Exercise:
Output the lines below exactly, please, from the first line until the line with "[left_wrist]", counting both.
========================================================================
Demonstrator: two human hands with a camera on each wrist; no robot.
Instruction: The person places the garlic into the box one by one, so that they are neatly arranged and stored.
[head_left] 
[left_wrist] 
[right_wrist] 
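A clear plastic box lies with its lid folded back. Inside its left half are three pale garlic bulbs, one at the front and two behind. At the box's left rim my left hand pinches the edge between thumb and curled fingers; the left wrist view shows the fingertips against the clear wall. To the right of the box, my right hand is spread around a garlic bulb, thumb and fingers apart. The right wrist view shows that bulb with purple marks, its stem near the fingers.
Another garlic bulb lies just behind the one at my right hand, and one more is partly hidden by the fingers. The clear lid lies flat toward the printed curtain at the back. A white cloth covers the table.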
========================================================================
Written response:
Demonstrator: two human hands with a camera on each wrist; no robot.
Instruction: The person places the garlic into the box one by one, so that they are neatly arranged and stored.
[head_left] 
[left_wrist] 

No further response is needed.